そしてもう片方のフラッシュフォワードは、フラッシュバックに比べれば遥かに使われる頻度の少ない技法で、「映画内に未来に起きた出来事を挿入」することを指す。フラッシュバックが「登場人物の回想」の形をとれるのに対しフラッシュフォワードはどうしてもメタな編集になりがちで、そのため使用頻度も限られてくるんだろう。例として有名なのは「2001年宇宙の旅」の冒頭で猿人が投げた骨が軍事衛星に変わるカット。紀元前から2001年まで一気に時間をすっ飛ばす実に大胆なフラッシュフォワードだ。

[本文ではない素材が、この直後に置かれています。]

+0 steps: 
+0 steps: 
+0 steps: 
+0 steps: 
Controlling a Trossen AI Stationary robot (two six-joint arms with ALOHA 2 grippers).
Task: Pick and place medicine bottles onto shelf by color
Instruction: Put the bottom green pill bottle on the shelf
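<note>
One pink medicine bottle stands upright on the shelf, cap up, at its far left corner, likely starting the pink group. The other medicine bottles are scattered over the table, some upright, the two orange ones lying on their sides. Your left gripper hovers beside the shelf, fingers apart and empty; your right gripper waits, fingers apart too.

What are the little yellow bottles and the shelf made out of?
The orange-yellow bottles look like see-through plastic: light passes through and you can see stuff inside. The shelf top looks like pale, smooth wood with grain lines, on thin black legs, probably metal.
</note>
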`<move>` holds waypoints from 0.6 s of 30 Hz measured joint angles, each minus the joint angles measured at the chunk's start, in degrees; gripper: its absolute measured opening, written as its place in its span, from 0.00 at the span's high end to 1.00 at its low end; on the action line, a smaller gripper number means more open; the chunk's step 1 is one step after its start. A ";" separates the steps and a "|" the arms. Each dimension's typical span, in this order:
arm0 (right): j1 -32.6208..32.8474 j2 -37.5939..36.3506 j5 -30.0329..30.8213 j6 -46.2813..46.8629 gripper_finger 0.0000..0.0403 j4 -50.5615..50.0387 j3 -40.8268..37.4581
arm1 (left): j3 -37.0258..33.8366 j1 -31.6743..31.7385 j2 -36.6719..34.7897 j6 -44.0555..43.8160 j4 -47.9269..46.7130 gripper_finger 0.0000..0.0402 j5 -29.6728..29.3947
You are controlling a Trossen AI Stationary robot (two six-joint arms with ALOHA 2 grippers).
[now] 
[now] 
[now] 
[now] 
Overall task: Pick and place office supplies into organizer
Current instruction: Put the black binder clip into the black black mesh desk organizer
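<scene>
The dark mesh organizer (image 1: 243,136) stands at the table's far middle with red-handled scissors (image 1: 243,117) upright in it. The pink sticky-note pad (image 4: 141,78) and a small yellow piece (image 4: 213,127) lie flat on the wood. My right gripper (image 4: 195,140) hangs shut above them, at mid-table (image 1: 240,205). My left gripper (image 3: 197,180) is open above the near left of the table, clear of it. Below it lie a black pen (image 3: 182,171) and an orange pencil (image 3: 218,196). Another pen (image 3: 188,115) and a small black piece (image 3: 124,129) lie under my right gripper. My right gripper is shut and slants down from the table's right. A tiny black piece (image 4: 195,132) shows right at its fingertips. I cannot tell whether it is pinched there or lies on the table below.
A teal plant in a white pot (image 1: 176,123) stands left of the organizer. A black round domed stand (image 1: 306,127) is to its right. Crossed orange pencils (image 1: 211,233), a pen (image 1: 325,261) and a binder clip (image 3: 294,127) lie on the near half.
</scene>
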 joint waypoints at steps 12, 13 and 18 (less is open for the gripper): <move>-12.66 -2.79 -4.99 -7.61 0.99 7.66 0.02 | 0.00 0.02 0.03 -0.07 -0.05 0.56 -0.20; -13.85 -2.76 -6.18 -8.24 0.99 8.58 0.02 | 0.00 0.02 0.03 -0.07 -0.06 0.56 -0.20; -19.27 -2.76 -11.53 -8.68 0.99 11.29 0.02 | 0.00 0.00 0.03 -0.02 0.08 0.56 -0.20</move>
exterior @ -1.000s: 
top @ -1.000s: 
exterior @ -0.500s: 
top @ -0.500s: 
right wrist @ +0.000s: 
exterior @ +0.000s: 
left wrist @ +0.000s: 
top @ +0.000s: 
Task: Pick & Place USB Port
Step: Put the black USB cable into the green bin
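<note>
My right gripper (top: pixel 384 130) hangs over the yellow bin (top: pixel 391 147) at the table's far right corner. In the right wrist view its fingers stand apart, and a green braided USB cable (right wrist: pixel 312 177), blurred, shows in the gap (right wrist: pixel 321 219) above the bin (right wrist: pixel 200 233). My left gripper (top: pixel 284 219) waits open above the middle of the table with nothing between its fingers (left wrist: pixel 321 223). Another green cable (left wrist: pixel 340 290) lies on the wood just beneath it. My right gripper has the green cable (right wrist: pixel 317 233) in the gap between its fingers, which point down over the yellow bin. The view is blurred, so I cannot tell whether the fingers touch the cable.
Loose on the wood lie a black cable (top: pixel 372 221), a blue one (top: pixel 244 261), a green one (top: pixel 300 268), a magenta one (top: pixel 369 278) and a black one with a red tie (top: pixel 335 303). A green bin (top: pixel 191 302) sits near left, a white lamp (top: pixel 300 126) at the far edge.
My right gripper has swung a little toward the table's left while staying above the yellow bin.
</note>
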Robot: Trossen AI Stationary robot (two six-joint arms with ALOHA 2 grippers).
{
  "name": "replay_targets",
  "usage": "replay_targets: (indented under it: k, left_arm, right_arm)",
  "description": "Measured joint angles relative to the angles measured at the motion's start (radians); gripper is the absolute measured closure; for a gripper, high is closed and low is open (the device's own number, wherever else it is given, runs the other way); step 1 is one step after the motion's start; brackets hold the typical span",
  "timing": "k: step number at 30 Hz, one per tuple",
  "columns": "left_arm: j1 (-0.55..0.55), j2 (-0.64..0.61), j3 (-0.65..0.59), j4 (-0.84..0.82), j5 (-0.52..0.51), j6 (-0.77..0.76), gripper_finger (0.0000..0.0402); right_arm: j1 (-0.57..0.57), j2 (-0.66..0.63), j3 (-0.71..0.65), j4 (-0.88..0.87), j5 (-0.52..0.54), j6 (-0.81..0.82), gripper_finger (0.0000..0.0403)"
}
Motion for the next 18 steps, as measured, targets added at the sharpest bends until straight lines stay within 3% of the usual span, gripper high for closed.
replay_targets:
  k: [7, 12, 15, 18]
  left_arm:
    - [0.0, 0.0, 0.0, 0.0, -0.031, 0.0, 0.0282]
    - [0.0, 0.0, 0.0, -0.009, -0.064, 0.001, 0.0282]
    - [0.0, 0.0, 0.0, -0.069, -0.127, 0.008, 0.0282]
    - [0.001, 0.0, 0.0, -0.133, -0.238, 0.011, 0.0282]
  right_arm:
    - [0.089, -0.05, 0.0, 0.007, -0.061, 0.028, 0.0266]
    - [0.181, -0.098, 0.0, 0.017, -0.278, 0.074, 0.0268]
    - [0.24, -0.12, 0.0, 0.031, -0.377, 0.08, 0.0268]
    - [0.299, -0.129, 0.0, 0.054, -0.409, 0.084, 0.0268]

導入にも書いた通り、映画は時間と不可分なメディアだ。映画が始まると一定時間に一定分だけフィルムが回って映像が進んでいく。時間が直線的に進むように、映画も基本的には直線的に進行していくのだ

けれど、映画監督は編集という魔法を使って疑似的に映画を直線的な時間から解放できる。その時に用いられる技法の代表が、フラッシュバック(またフラッシュフォワード)だ。

なぜぼくがわざわざこんな話をしたか、それは既に「メッセージ」をご覧になった人ならおわかりだろう。

ドゥニ・ヴィルヌーヴはこれらの映画技法を用い、「メッセージ」を時間から解放しようと試みた。そしてその試みは見事に結実している。その証拠にこの映画のフィルムは(いやフィルムで撮ってないと思うけど)、頭とケツをくっつけても成立するのだ。

言語学なんて全く映画に向いてなさそうな題材を取り扱った小説だから“映像化不可能”と言われたわけだけど、もう一つのテーマである「時間」はむしろ小説よりも映画だからこそ語り得ることだ。

だから「メッセージ」は映画として成立した。だから「メッセージ」はぼくたちの心を打つ作品になった。

合わせて読みたいSF小説

さて世間の評判もよろしい「メッセージ」だけど、ぼくとしてはもっともっと味を濃くしてくれたほうが好みだった。しかしそれは本当に個人的な嗜好の問題でしかないので放っておこう。

だけどぼくが「メッセージ」をやや薄味に感じたのは、たぶんSF小説をそこそこ読んできたからではないだろうか。実はこの映画がクライマックスで語ったようなSF的思考は『あなたの人生の物語』以外のSF小説でも既に書かれている。

この記事ではネタバレを避けたいので詳しいことはあまり書けないが、カート・ヴォネガットのSFは「メッセージ」の至ったSF的思考を更に深堀りしていると断言してもいい。

オススメは『タイタンの妖女』と『スローターハウス5』、どちらも彼の代表作だ。

タイタンの妖女 (ハヤカワ文庫SF)

タイタンの妖女 (ハヤカワ文庫SF)

 

 あとは「空にいきなりUFO」ものといえばやはりクラークの『幼年期の終わり』は外せない。

幼年期の終り

幼年期の終り

 

 ここで挙げた小説はどれもSFでは超超有名な作品ばかりなので、気になる人はシミルボンあたりで書評を読んでみてほしい。

あとがき

それにしてもこの映画、照明が独特じゃありませんでした? とにかく登場人物の顔に正面から光を当てようとしない。だから多くのカットで役者の顔が暗くてハッキリ見えない。「複製された男」も暖色系のフィンチャーみたいな感じの照明で特徴的だったし、この監督は照明に凝ってるんでしょうか。もしそうならブレラン続編は相当に期待できることになりますね、楽しみ楽しみ。

「メッセージ」、とにかくSFとしてもドラマとしてもエポックメイキングな映画なので、劇場に足を運ばれるのをオススメします。